__Exercise goal__. No pictures go into the copy. Write out exactly the lines below from the one containing "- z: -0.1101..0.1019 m" through the one containing "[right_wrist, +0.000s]".
*** Opening of Working data ***
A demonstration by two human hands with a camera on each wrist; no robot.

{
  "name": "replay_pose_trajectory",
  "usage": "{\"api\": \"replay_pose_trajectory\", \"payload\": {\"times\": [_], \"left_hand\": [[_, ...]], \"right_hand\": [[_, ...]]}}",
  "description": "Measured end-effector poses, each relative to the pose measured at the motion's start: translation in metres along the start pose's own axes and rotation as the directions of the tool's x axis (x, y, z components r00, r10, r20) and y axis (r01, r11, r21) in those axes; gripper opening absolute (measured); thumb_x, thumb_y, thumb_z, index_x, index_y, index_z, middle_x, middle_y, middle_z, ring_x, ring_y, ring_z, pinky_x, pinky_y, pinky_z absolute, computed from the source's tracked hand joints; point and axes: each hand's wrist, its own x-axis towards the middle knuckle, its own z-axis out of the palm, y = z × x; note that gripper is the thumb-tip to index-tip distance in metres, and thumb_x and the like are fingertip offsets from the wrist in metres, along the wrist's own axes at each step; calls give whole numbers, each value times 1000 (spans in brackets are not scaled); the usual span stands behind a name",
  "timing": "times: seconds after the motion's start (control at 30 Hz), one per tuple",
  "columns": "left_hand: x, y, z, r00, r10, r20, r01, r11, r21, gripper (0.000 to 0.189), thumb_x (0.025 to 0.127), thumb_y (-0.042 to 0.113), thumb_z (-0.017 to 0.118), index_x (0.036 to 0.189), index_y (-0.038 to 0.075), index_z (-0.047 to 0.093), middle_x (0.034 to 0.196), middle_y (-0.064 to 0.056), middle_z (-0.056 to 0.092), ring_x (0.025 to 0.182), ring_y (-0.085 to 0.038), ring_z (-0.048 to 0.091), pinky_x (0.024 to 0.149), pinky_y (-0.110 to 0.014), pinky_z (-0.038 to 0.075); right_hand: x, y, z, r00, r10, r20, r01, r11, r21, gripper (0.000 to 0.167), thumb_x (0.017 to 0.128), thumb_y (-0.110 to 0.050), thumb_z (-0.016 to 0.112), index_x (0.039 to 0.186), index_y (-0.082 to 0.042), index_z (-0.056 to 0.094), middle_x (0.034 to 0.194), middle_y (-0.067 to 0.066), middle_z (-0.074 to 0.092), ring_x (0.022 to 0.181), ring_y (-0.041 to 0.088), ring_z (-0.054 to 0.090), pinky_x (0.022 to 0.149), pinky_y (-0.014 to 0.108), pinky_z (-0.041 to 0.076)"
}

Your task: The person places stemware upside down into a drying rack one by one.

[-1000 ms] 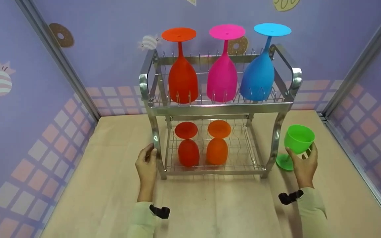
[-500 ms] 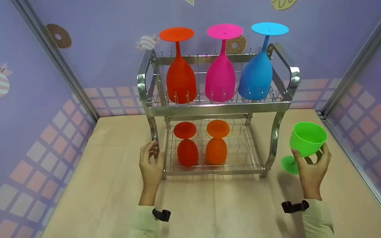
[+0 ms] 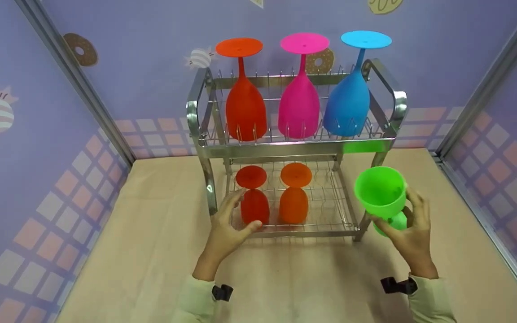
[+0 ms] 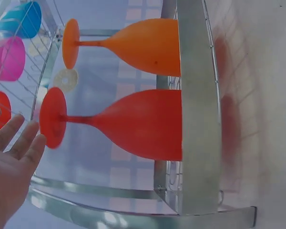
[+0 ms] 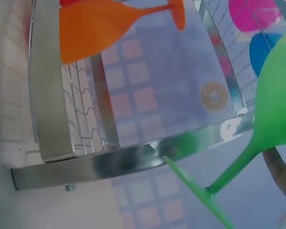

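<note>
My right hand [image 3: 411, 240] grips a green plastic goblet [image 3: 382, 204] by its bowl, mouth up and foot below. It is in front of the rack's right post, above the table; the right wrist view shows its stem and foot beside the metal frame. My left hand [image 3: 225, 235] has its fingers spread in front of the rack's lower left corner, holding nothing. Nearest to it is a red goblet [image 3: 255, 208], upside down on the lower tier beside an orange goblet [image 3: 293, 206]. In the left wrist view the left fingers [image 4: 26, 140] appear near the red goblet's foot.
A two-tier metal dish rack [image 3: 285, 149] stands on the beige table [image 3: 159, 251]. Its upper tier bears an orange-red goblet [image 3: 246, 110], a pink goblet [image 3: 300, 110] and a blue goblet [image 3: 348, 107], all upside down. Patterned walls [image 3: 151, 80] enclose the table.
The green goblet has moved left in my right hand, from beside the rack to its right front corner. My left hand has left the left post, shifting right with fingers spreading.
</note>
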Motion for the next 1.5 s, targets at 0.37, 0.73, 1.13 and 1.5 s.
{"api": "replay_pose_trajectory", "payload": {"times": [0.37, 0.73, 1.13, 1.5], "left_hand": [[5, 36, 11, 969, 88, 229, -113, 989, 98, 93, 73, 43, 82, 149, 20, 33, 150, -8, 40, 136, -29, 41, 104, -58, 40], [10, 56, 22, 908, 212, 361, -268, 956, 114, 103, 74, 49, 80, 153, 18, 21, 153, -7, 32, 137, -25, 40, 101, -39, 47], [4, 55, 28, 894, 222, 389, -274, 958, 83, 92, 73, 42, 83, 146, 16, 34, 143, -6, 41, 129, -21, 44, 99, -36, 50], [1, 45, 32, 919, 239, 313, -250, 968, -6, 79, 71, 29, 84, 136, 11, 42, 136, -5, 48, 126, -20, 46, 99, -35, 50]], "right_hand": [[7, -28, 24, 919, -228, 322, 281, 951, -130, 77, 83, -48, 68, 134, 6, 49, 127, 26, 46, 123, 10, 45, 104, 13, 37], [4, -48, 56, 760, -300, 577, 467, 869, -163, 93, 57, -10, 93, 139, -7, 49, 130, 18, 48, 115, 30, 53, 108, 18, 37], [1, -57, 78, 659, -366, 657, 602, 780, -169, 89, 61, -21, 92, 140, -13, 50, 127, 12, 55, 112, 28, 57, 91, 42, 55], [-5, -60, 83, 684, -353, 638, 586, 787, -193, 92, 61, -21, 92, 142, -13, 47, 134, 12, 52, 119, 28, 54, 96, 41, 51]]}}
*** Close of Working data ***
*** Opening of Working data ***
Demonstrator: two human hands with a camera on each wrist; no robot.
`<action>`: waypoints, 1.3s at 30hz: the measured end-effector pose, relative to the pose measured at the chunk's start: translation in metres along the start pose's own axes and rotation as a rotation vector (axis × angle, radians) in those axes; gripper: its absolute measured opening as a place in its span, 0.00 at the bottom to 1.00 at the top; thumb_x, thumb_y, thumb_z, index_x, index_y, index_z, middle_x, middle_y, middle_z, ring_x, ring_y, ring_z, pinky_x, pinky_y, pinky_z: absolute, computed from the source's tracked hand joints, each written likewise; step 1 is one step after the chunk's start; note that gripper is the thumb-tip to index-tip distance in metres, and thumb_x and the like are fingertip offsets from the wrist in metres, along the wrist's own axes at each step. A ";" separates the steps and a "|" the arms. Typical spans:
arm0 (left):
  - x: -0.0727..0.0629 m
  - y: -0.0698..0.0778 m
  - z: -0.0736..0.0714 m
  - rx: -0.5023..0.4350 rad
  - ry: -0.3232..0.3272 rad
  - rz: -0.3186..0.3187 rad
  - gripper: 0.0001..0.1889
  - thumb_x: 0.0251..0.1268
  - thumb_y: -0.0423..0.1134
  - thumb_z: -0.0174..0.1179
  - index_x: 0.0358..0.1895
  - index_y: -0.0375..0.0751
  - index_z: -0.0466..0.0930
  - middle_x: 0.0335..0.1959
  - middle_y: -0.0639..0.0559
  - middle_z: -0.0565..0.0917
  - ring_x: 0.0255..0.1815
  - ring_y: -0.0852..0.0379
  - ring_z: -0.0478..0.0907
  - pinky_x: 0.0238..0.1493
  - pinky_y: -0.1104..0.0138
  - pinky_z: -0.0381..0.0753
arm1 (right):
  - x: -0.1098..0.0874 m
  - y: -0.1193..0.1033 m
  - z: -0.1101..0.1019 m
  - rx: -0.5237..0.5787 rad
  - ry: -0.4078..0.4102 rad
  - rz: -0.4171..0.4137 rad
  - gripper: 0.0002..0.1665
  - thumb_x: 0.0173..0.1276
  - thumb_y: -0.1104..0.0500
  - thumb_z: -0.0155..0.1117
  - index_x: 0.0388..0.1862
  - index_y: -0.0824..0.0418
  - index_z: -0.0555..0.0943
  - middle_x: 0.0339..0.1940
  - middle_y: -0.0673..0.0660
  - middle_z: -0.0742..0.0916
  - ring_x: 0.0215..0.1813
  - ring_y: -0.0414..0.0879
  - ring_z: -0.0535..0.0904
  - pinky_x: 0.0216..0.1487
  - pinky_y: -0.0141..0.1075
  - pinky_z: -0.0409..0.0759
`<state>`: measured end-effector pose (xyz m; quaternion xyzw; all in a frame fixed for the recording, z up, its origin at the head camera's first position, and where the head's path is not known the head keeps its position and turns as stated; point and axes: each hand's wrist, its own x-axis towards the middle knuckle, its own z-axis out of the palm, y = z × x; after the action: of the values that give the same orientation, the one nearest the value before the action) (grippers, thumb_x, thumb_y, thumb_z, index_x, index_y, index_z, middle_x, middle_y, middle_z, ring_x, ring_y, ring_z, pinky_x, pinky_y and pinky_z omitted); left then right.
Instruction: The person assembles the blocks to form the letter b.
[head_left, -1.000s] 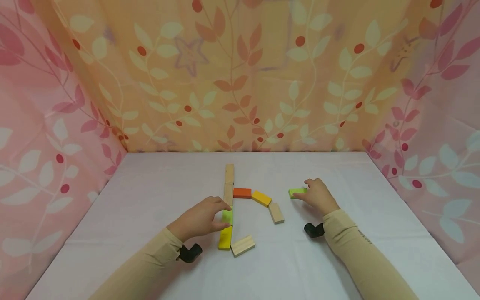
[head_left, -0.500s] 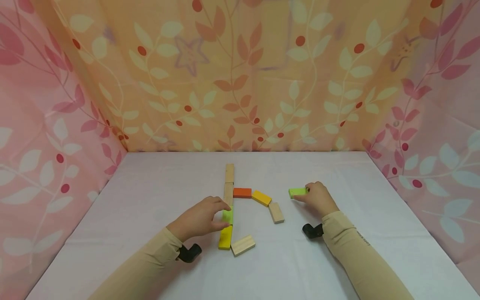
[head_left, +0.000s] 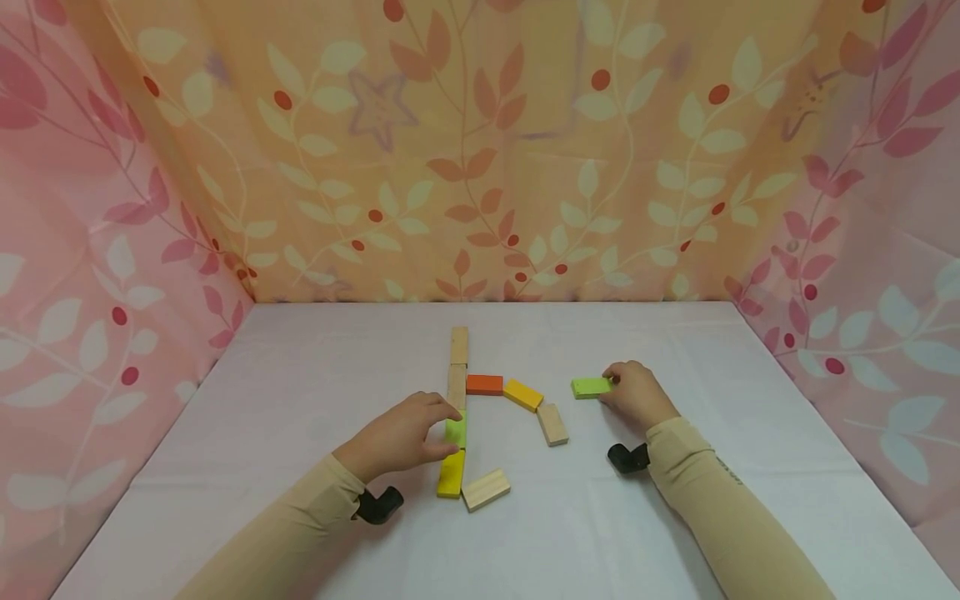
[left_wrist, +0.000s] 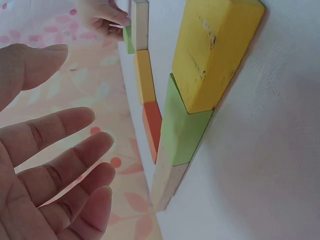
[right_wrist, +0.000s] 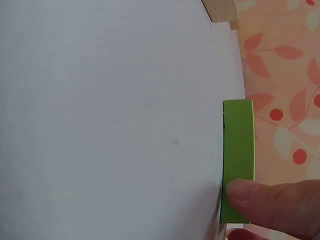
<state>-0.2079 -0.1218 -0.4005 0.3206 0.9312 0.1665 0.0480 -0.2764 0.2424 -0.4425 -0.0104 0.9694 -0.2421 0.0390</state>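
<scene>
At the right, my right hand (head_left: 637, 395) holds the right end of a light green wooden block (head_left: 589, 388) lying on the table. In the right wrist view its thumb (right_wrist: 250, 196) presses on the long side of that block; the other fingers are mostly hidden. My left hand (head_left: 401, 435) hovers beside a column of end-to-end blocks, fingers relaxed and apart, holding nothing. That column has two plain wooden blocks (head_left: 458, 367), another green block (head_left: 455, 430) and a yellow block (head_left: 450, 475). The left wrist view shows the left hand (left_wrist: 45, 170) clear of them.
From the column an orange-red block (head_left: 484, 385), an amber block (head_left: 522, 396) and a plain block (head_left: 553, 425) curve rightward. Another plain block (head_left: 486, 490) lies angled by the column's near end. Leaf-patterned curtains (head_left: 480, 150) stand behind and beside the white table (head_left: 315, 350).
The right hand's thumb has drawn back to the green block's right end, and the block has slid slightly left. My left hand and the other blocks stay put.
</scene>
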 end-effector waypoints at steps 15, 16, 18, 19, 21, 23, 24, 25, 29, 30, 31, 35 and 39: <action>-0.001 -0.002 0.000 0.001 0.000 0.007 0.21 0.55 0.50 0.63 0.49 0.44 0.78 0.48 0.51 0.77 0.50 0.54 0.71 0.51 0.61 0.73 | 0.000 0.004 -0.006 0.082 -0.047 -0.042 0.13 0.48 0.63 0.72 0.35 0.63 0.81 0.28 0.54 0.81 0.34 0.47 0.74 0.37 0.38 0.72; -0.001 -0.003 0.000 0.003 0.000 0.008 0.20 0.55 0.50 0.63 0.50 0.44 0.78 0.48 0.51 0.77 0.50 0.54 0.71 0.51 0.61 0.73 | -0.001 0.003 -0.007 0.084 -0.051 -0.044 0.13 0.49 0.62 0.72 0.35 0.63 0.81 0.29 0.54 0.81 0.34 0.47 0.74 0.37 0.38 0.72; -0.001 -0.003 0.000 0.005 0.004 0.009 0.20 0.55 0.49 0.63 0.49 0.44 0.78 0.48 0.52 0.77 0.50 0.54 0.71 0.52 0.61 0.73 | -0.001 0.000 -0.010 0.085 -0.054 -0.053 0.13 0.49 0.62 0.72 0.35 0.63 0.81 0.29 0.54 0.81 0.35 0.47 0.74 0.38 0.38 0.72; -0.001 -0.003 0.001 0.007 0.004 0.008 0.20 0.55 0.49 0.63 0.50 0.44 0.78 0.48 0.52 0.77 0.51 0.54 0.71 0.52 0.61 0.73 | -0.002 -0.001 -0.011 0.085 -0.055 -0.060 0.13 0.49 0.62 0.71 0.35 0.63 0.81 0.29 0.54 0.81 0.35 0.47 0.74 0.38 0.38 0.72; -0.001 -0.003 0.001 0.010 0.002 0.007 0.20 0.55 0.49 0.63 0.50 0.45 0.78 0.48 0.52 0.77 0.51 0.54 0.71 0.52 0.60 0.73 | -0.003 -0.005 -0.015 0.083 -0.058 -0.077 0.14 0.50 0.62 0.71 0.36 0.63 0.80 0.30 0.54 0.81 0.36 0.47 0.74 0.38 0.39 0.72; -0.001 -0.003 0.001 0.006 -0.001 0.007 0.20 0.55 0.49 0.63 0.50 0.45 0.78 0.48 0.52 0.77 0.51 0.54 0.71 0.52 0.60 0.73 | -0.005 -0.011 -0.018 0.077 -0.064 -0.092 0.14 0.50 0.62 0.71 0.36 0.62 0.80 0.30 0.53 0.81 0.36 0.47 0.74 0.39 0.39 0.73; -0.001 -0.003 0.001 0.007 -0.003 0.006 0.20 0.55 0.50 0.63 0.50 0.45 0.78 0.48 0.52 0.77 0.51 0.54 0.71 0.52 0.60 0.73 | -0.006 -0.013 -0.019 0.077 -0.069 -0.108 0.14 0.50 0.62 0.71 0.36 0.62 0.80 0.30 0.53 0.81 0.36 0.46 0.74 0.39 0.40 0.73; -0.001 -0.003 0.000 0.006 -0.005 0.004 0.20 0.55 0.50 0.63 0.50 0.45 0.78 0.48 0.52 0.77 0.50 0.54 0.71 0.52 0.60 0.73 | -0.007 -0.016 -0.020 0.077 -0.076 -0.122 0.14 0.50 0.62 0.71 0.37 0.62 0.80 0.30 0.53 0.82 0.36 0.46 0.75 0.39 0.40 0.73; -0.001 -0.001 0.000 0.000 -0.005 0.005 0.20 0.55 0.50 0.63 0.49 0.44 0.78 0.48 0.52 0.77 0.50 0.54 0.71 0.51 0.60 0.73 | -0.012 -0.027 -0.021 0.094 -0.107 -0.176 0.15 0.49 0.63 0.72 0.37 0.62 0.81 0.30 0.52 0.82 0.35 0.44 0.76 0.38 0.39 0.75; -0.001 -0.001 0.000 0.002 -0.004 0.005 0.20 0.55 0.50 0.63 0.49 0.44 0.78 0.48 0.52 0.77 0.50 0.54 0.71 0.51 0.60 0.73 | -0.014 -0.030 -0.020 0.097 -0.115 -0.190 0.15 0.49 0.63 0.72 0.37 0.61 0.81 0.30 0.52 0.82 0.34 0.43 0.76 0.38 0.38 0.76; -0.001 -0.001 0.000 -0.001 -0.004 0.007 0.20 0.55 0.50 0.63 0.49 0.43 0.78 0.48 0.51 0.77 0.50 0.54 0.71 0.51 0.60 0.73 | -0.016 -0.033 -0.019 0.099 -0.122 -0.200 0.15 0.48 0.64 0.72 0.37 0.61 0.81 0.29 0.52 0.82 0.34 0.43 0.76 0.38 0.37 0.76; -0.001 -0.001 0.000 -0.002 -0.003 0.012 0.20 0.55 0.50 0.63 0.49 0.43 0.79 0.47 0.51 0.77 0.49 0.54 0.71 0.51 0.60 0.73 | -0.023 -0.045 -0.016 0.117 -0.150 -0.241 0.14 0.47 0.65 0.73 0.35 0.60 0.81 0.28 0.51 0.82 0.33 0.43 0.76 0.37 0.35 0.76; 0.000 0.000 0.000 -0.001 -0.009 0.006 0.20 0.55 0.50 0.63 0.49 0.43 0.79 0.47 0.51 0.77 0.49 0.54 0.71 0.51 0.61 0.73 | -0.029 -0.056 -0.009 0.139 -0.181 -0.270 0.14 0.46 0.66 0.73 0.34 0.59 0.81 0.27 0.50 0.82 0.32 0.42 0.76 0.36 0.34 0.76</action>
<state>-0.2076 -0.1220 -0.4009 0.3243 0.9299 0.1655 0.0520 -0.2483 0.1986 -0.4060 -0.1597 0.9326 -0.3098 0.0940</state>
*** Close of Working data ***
__The answer__.
  - z: -0.1101..0.1019 m
  - rx: -0.5237..0.5787 rad
  - ry: -0.4078..0.4102 rad
  - rz: -0.4171..0.4137 rad
  - gripper: 0.0002..0.1665
  - thumb_x: 0.0173..0.1276
  - thumb_y: -0.1104..0.0500
  - thumb_z: -0.0155..0.1117
  - index_x: 0.0388..0.1862
  - index_y: -0.0824..0.0418
  - index_z: -0.0555..0.0943
  - middle_x: 0.0339..0.1940
  - middle_y: -0.0673..0.0660
  - middle_z: -0.0742..0.0916
  - ring_x: 0.0215..0.1813
  - ring_y: -0.0414..0.0879
  - ring_z: -0.0535..0.0904
  - pinky_x: 0.0216..0.1487
  - pinky_y: -0.0141..0.1075
  - pinky_z: -0.0409..0.0759
`<state>`: measured end-effector pose (xyz m; quaternion xyzw; all in a frame fixed for the recording, z up, its origin at the head camera's first position, and where the head's path is not known the head keeps its position and turns as stated; point and axes: each hand's wrist, its own x-axis towards the middle knuckle, its own z-axis out of the palm, y = z × x; after the action: of the values that give the same orientation, the one nearest the value before the action) (grippers, thumb_x, thumb_y, thumb_z, index_x, index_y, index_z, middle_x, middle_y, middle_z, ring_x, ring_y, ring_z, pinky_x, pinky_y and pinky_z omitted); left then right.
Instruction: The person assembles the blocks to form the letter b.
[head_left, -1.000s] 
[head_left, -0.500s] 
[head_left, +0.000s] 
[left_wrist, +0.000s] 
[right_wrist, +0.000s] 

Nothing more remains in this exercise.